McGee v. Pennsylvania Financial Responsibility Assigned Claim Plan

725 A.2d 1239, 1999 Pa. Super. 38, 1999 Pa. Super. LEXIS 134
CourtSuperior Court of Pennsylvania
DecidedFebruary 23, 1999
StatusPublished
Cited by3 cases

This text of 725 A.2d 1239 (McGee v. Pennsylvania Financial Responsibility Assigned Claim Plan) is published on Counsel Stack Legal Research, covering Superior Court of Pennsylvania primary law. Counsel Stack provides free access to over 12 million legal documents including statutes, case law, regulations, and constitutions.

Bluebook
McGee v. Pennsylvania Financial Responsibility Assigned Claim Plan, 725 A.2d 1239, 1999 Pa. Super. 38, 1999 Pa. Super. LEXIS 134 (Pa. Ct. App. 1999).

Opinion

MONTEMURO, J.:

¶ 1 Appellant/Plaintiff, Diane McGee appeals from the judgment entered May 28, 1998 in the Philadelphia County Court of Common Pleas in favor of Appellee/Defen-dant, the Pennsylvania Assigned Claims Plan. Appellant presents- the novel issue of whether an injured party, otherwise entitled to uninsured motorists benefits under the Assigned Claims Plan,1 75 Pa.C.S.A. §§ 1751-1757, forfeits her rights to those benefits when, after notifying and seeking the consent of the Plan, she settles with and releases a third party insured tortfeasor. Because we conclude that Appellant took reasonable steps to preserve the statutory sub-rogation rights of the Plan, we reverse.

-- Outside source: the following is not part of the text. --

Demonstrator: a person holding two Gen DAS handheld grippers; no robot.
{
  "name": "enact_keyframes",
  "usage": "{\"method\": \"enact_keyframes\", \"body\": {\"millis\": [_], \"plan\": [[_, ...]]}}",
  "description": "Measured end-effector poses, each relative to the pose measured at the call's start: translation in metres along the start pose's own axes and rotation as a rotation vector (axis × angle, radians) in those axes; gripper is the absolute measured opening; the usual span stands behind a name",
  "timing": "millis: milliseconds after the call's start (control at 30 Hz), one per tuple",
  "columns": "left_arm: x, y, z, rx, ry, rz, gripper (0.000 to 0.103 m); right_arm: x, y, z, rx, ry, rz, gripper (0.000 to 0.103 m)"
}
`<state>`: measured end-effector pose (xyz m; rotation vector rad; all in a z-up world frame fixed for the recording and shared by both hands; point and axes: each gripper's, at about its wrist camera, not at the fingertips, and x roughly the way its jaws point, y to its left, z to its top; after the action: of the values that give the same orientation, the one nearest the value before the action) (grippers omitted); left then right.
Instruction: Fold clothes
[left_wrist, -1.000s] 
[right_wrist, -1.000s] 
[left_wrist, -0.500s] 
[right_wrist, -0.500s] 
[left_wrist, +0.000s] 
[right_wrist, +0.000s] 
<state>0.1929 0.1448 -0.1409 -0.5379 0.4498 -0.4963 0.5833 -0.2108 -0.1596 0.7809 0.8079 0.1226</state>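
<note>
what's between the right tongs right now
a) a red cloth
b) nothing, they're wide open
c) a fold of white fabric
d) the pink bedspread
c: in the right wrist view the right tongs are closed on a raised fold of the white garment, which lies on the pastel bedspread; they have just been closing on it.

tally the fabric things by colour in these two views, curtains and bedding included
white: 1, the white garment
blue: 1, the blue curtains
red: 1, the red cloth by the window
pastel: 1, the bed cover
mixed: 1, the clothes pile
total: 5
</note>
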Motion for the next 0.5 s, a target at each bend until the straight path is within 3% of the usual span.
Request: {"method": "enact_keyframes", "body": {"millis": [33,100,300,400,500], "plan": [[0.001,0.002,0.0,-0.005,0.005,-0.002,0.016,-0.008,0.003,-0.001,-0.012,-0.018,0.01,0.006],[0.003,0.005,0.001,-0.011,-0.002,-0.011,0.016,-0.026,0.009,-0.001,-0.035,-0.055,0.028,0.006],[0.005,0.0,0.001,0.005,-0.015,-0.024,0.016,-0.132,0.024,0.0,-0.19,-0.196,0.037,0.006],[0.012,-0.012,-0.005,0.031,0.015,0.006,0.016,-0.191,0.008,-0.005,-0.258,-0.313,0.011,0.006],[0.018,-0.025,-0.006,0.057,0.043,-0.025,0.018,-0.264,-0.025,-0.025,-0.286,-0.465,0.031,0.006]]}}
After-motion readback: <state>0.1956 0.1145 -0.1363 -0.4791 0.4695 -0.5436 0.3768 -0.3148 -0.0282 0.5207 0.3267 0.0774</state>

¶ 2 This case arises from a motor vehicle accident which occurred on the morning of November 15, 1994. Appellant was a legitimately uninsured passenger in an unlawfully uninsured automobile owned and operated by George Starkey. Immediately preceding the accident, Starkey was stopped in traffic about six ears back from a red light at an intersection. When the light turned green, Starkey proceeded with traffic, but stopped close to the intersection so that Appellant could purchase a newspaper for him from a street vendor. Starkey’s car was then struck from behind by an insured vehicle driven by John Pollard. Appellant suffered soft tissue injury in the accident.

¶3 On January 18, 1996, Appellant executed a settlement and release with Pollard in exchange for his insurance agency’s tender of the $15,000 policy limit. Prior to signing the release, Appellant’s counsel notified the Assigned Claims Plan (ACP) of the proposed settlement and sought its consent. The ACP responded by letter stating that Appellant was not entitled to any uninsured motorist benefits under the Plan because she was not an eligible claimant.

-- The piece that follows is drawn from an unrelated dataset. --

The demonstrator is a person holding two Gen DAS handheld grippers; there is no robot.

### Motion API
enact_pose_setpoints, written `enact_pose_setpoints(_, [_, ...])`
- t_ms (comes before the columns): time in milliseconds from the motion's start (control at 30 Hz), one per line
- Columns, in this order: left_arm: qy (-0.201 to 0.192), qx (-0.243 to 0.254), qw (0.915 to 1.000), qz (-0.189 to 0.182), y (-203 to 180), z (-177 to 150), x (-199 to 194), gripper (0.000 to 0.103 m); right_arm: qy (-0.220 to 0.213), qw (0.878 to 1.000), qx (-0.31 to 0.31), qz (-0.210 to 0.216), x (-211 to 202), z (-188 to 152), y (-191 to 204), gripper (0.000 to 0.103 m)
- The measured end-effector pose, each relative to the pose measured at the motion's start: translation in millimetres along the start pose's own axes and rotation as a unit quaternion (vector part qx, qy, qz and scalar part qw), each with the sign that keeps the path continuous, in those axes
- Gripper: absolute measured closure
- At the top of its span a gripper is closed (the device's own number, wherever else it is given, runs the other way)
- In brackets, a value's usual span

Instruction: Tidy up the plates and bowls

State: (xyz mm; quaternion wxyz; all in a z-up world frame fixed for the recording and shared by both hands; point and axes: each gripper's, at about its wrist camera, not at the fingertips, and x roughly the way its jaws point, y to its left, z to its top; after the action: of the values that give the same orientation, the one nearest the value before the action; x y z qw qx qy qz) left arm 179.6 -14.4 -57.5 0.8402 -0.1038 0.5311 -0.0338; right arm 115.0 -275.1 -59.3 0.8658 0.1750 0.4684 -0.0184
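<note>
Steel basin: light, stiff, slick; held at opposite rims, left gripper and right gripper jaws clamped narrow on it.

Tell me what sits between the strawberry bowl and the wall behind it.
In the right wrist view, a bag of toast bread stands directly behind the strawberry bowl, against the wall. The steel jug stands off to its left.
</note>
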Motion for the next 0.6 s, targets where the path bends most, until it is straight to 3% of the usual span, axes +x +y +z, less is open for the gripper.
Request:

¶ 4 On February 8, 1996, Appellant filed a complaint against the ACP seeking, inter alia, uninsured motorist benefits. The ACP filed a motion for summary judgment on March 7, 1997, which was subsequently denied by the trial court. The case proceeded to mandatory arbitration, and, on July 23, 1997, an arbitration panel awarded Appellant $15,000. The ACP appealed to the trial court, and a non-jury trial was held on March 23, 1998. On May 7, 1998, the trial court entered a dispositional order, including findings of fact and legal analysis, ruling that Appellant was precluded from recovering uninsured motorist benefits under the Plan because: (1) Appellant was an “ineligible claimant” under the ACP since she received first party benefits by virtue of her settlement with Pollard, 75 Pa.C.S.A. § 1752(a)(6); and (2) Appellant’s release of Pollard impaired the Plan’s subrogation rights, id. at § 1756. Appellant filed post-trial motions which were denied by Order dated May 28, 1998; in that Order, the court also entered judgment for the ACP.

[1241]*1241¶ 5 In this timely appeal, Appellant contends that the trial court erred as a matter of law in: (1) concluding that she is an “ineligible claimant” under the Plan; (2) concluding that the release of an insured joint tortfeasor prejudices the ACP’s subrogation rights; and (3) concluding that the ACP may deny uninsured motorist benefits to an otherwise eligible claimant who, despite releasing a third party tortfeasor, took reasonable steps to protect the Plan’s subrogation rights. We will address these issues seriatim.

¶ 6 In reviewing a case on appeal from a non-jury trial, we must determine whether the trial court’s factual findings, which have the same weight and effect as a jury verdict, are supported by competent, record evidence, and whether the trial court erred in applying the law to the facts. Olmo v. Martos, 439 Pa.Super. 1, 653 A.2d 1, 3 (19941, appeal denied, 541 Pa. 652, 664 A.2d 542 (1995). Our scope of review of questions of law is plenary. Phillips v. A-Best Products Co., 542 Pa. 124, 130, 665 A.2d 1167, 1170 (1995).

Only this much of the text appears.